Francesco, 24 anni, classifica 2.2
Ogni tanto mi vien voglia di giocarci con i telai di cui mi racconta papà. Mi piace, spingo fortissimo con la botta piatta. A rete è un gioiello, servizio e slice vanno alla grande. Però con la Blade faccio tutto questo con maggior facilità e mi difendo meglio. Però 25 anni fa che racchetta deve essere stata?
 
Flavio, 34 anni, classifica 4.2
Ripeto: dov’è la mia Burn, please?
 
Michele, 48 anni, classifica 4.1
Ridatemi il mio 100 pollici, i miei 300 grammi, la sensazione che la palla esca da sola…. Così sarà anche merito della racchetta ancor più che mio, ma va bene così: intanto gioco due ore di fila, tre volte alla settimana , e sono ancora intero.
 
Clarissa, 28 anni, classifica 3.1
I primi venti minuti sono fantastici, poi la fatica si fa sentire, se ti viene un po’ di braccino in partita…. ciao… e comunque alla lunga diventa impegnativa, perché fuori dallo sweet spot la palla cammina piano.
 
Sandro, 40 anni, classifica 3.4
Un quarto d’ora di celebrità, come sosteneva Andy Warhol, ecco cosa ti lascia. Perché per un quarto d’ora giochi come poche volte nella vita, sentendo bene la palla all’impatto, mettendola in un fazzoletto e con la chiara sensazione che sia merito tuo. Ci fai di tutto, prendi in giro l’avversario con slice, smorzate, volée e anticipi di piatto.

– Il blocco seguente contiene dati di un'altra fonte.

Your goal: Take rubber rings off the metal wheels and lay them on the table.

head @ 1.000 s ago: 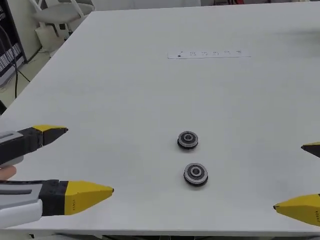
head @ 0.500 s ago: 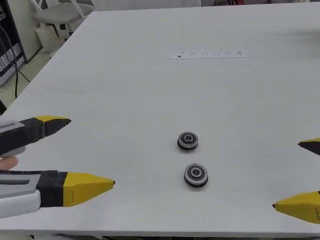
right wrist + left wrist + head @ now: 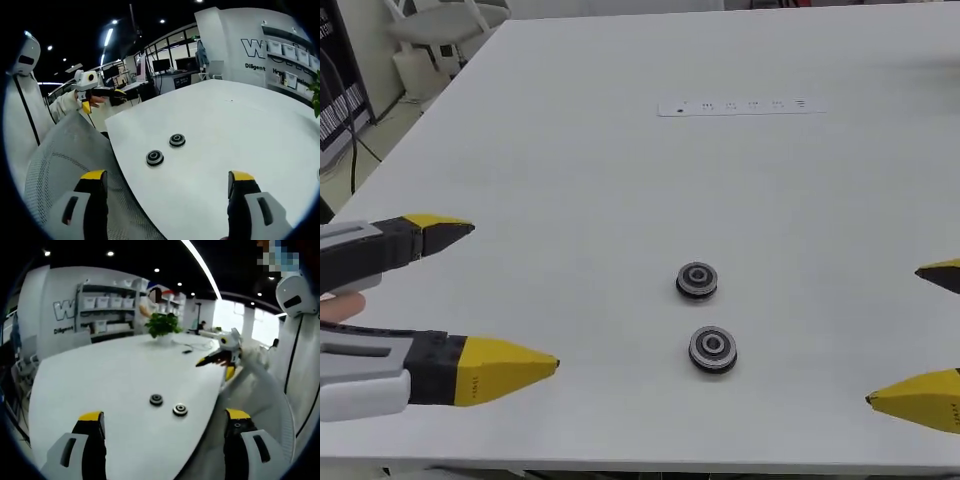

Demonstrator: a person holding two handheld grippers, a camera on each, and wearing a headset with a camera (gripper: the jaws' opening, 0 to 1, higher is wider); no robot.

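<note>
Neither metal wheel has stirred over the last second, while the left gripper [image 3: 515, 297] has edged forward with its far jaw lifting, and the right gripper [image 3: 892, 335] has barely crept; the near wheel [image 3: 712, 349] lies flat on the white table [image 3: 620, 180], axle hole up, close to the person's edge; the far wheel [image 3: 696, 281] lies just beyond the near wheel, apart from it and equally flat; a dark band round each rim, plainest at the far wheel's front edge as the rubber ring [image 3: 697, 295], looks seated, so I judge no ring is off yet; round and flat, the near wheel offers no long axis, and only the line through the pair, running away from the person, gives a direction; the left gripper stands well to the left of the near wheel and the right gripper well to its right, both pointing inward, so the wheels sit roughly midway and neither side is clearly nearer; both pairs of jaws are spread wide with nothing between them; the left gripper view has the near wheel [image 3: 180, 410] ahead between its jaws, and the right gripper view has it [image 3: 155, 157] ahead, left of centre; far beyond the near wheel a pale label strip [image 3: 740, 107] lies on the table; the coming move likely needs one gripper to pin the near wheel while the other peels its ring.
</note>
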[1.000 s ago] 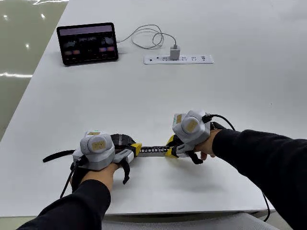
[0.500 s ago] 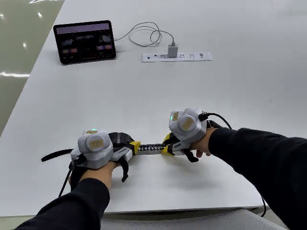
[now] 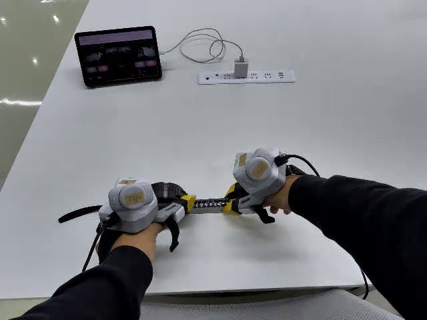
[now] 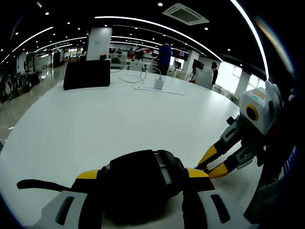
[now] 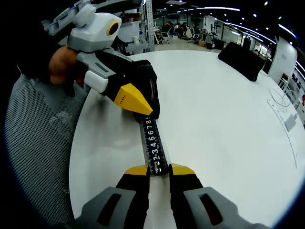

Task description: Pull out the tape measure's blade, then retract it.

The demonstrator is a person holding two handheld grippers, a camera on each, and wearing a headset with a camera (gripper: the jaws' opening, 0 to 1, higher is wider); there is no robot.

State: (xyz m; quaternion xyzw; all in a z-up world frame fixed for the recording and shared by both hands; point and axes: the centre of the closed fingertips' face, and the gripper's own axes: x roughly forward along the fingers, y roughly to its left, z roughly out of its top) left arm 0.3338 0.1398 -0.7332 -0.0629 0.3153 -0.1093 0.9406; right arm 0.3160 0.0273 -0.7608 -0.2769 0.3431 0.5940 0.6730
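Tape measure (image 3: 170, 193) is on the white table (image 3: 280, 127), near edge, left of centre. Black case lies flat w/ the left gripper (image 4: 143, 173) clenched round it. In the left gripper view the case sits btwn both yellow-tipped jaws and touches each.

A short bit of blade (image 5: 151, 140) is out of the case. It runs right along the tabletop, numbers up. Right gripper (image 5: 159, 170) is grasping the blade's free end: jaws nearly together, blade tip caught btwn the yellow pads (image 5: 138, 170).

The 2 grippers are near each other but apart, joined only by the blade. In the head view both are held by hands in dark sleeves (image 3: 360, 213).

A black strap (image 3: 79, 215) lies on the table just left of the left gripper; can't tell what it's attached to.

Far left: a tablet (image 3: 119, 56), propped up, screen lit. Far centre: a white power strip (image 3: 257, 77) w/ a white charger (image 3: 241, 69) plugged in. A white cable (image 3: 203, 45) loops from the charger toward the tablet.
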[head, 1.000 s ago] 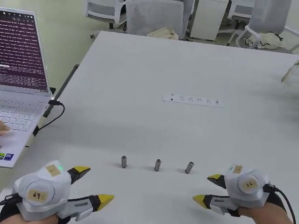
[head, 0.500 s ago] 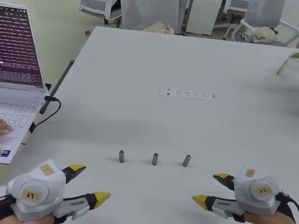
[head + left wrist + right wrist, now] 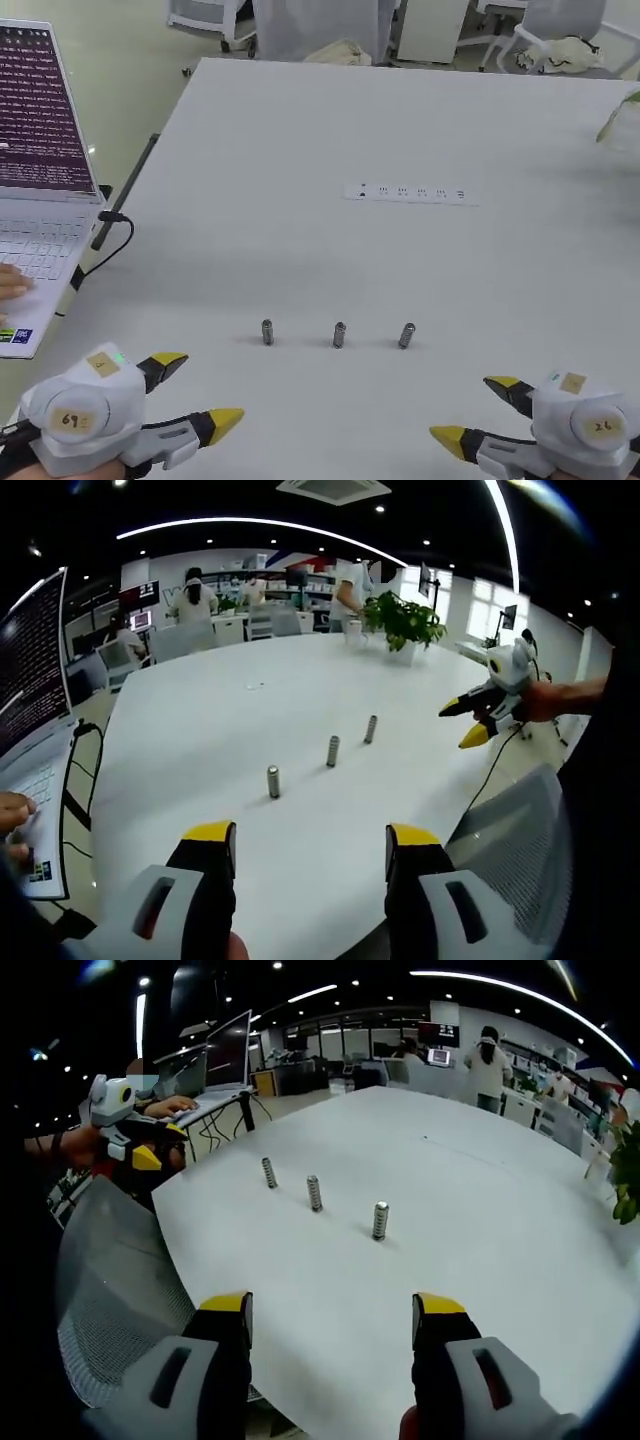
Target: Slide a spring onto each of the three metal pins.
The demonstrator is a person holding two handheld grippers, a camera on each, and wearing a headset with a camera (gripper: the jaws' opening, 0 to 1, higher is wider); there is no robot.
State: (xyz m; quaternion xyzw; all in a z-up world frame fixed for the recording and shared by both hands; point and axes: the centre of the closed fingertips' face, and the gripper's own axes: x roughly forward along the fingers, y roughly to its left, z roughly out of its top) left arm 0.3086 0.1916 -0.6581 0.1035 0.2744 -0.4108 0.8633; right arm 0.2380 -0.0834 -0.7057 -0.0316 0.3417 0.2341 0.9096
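Springs (image 3: 339,335) stand sleeved on all three pins (image 3: 267,332) in a row on the table (image 3: 400,120), unmoved, while the right tool (image 3: 473,410), jaws apart and empty like the left tool (image 3: 200,389), has backed off slightly, so the task looks finished.

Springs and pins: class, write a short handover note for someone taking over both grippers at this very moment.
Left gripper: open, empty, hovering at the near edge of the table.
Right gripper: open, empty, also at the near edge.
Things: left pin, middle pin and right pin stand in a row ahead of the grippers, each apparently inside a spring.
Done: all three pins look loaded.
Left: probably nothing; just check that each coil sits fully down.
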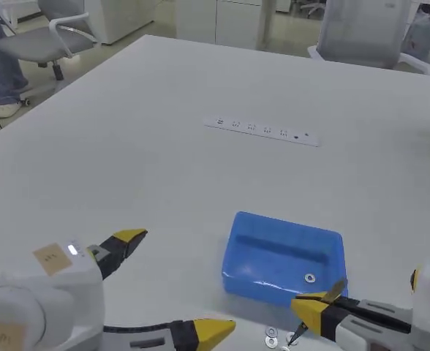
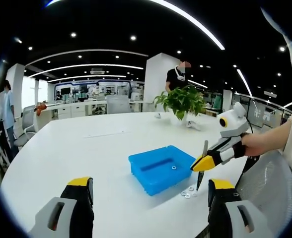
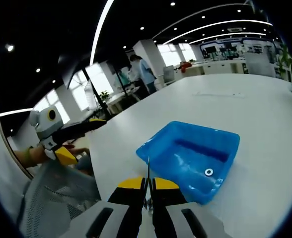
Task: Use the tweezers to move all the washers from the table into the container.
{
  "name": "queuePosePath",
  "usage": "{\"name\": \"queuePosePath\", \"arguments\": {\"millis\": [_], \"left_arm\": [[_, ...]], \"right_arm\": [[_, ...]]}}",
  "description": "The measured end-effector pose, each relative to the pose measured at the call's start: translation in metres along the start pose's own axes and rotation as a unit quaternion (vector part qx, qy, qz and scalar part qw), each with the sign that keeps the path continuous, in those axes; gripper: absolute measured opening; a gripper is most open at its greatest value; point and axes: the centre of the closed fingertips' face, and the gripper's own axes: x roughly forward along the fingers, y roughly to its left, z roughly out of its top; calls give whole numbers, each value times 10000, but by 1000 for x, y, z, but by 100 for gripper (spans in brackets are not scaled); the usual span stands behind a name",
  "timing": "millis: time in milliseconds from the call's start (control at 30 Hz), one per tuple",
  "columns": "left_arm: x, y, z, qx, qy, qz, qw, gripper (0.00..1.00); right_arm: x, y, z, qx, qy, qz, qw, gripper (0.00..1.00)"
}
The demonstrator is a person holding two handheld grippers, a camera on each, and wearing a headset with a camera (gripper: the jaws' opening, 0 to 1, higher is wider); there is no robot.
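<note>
A: As the two grippers stand, how is each one posed?

B: The left gripper (image 1: 171,285) sits low at the near left of the surface (image 1: 164,146). Its jaws are spread wide with nothing between them, and it is aimed towards the container (image 1: 259,284). The right gripper (image 1: 310,307) comes in from the near right with a hand (image 2: 253,144) behind it, jaws pressed together on the tweezers (image 2: 199,179). The tweezers stand steeply, tips down, just in front of the container's near wall.

A: Do the tips touch anything?

B: I cannot tell. They end right at the loose washers (image 1: 272,336).

A: Counts, then.

B: Two grippers, one pair of tweezers, one blue container. One washer (image 1: 309,278) lies inside it, near the front wall on the right gripper's side. On the surface there is a tight little cluster, at least two, too small for an exact count.

A: And the surroundings?

B: The surface is broad and white, with one white power strip (image 1: 262,131) lying flat well beyond the container. Office chairs (image 1: 61,33) stand past the far edge. In the left gripper view a potted plant (image 2: 182,101) sits at the far side, a person (image 2: 177,78) stands behind it, and long light strips (image 2: 190,20) curve overhead.
</note>
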Motion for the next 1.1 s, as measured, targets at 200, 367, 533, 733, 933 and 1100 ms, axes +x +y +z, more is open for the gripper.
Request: {"name": "queuePosePath", "arguments": {"millis": [200, 367, 533, 733, 933, 1100], "left_arm": [[0, 0, -1, -29, 19, -23, 10000, 98], [0, 0, -1, -71, 15, -24, 10000, 98], [1, 0, -1, -89, 16, -46, 9999, 98], [1, -1, -2, -74, 42, -68, 9999, 98], [1, -2, -2, -82, 46, -80, 9999, 98], [1, -2, -2, -81, 36, -92, 9999, 98]], "right_arm": [[6, 1, -10, 84, 98, 7, 9999, 2], [7, 0, -12, 17, 96, -41, 9999, 2], [9, 2, -14, -87, 151, -38, 9998, 2], [11, 19, -16, -1088, 362, 111, 9933, 3], [13, 29, -26, -2079, 732, 127, 9753, 4], [15, 34, -48, -3143, 1250, 151, 9410, 4]]}}
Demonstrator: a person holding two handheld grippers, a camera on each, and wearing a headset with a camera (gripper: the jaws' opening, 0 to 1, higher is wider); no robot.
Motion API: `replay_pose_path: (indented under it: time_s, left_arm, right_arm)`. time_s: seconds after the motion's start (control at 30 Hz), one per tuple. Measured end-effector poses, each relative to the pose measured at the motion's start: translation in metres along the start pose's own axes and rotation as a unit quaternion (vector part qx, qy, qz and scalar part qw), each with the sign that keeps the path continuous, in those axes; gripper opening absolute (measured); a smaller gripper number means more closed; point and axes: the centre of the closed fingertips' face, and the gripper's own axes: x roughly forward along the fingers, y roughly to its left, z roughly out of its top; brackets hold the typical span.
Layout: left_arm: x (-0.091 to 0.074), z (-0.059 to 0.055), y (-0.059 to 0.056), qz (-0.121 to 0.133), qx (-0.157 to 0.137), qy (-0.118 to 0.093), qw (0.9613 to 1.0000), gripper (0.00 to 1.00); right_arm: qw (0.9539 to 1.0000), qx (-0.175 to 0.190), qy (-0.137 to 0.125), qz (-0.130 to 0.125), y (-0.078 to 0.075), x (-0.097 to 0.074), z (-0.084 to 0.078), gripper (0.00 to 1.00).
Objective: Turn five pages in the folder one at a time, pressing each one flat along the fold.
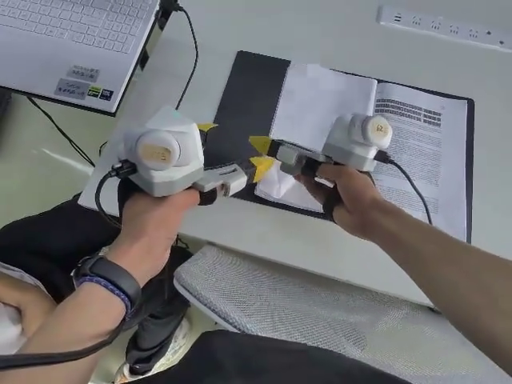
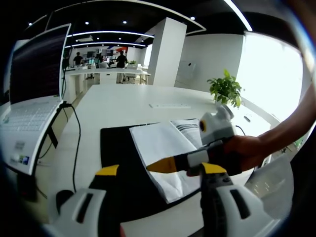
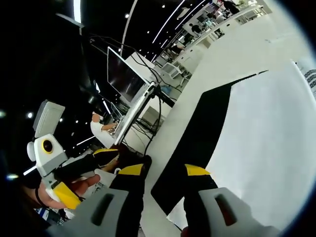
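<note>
A black folder [image 1: 244, 104] lies open on the white table, with a blank white page [image 1: 320, 100] arched over its middle and a printed page [image 1: 420, 140] flat on the right. My left gripper [image 1: 234, 147] [image 2: 159, 170] is open at the folder's near left edge. My right gripper [image 1: 264, 155] [image 3: 164, 170] reaches in from the right, also open. One of its yellow tips sits between the left gripper's jaws. In the right gripper view the black cover's [image 3: 197, 133] near corner lies between its jaws, and the white page [image 3: 266, 138] runs beside the right one.
A white laptop [image 1: 72, 40] stands at the far left with a black cable [image 1: 190, 56] trailing toward the folder. A power strip [image 1: 444, 28] lies at the back right. A grey mesh chair [image 1: 304, 312] is below the table's near edge. A potted plant [image 2: 226, 89] stands farther off.
</note>
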Motion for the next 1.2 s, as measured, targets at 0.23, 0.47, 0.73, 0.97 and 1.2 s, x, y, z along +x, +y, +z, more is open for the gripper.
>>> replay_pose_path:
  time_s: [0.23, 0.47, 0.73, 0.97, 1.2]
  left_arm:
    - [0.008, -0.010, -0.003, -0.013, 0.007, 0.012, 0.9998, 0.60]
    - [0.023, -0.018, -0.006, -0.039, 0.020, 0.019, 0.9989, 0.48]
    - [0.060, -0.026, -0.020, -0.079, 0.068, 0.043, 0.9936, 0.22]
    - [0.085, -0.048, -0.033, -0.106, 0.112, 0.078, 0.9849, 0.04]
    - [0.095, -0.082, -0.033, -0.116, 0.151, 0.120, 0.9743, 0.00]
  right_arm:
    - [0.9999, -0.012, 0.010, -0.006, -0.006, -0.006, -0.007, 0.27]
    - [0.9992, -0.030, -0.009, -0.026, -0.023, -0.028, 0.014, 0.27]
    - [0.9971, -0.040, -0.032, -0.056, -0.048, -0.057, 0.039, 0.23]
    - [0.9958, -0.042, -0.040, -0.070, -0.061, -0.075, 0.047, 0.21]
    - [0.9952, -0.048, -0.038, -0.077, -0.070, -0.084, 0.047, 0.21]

Poi alla lunga paghi peso e l’impatto secco, il non-perdono quando la prendi male, la difficoltà nel difenderti, la palla che viaggia sempre più corta, sempre più piano. Ah, ma quei quindici minuti…
 
Gigi, 45 anni, classifica nc
Ancora una volta, gioco solo con la Federer perché adoro Federer. Certo, Edberg come suo coach mi intriga. Anche se alla fine dovrei prendermi ‘sta Burn di cui tutti mi parlano e magari un match lo porterei a casa.